薇安生硬地招手回應,在回頭時冷下了臉看向男子。
──是誰把她的父母請到這裡來的?
「這位先生,你知道這邊最快回程的船票在哪買嗎?」心中暗燃的不悅,使薇安現在,只想早日見到,那一群工作好夥伴。
「這您可能要詢問您的父母親。」男子嘴角彎起夾帶為難的笑容,先一步地走向薇安的父母,將另一封信交給了他們。
「兩位你們好,今日之後的每一天有關旅遊的行程,都會有人到你們住所送一封信……」這位男子按照一群委託人的指示簡單說明。
考慮到這一家人今天剛到外地,會有需要先適應環境或是一些疑問的溝通……總之,正式的行程先延遲到明天都比今天適合。

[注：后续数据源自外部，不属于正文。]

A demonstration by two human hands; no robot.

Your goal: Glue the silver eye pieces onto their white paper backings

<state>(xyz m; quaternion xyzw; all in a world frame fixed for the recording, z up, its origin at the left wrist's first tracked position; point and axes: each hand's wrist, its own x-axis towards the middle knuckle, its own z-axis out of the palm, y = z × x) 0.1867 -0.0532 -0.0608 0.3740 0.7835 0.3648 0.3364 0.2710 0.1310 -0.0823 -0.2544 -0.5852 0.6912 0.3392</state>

「沒問題。」薇安的媽媽接過了信,夫婦兩人仔細看著信紙的內容。
薇安很快就發覺,自己的父母並沒有像她一樣茫然,反而與專門來接他們的男子、似乎老早明白了目前的狀況。
三人正聊得高興。
任何他們嘴裡有趣的話題,薇安則是一個字也沒有聽進去。
──她的工作行程什麼時候變成旅遊行程了?還每一天送信?
「薇安。」這次喊著她名字的、是兩道來自薇安父母的嗓音。
往前猛然一看薇安只看見男子,她的父母不知何時來到了她的身旁左右,父母看似親暱地各挽起薇安的手臂。
「許久不見,我相信我們有很多話要說。」薇安的媽媽一邊說,挽手的力道又隱隱加了一分。
「或是之後在旅遊的時光,分享不同的心得。」薇安的爸爸也不甘示弱地強制挽住剛要動彈的手臂。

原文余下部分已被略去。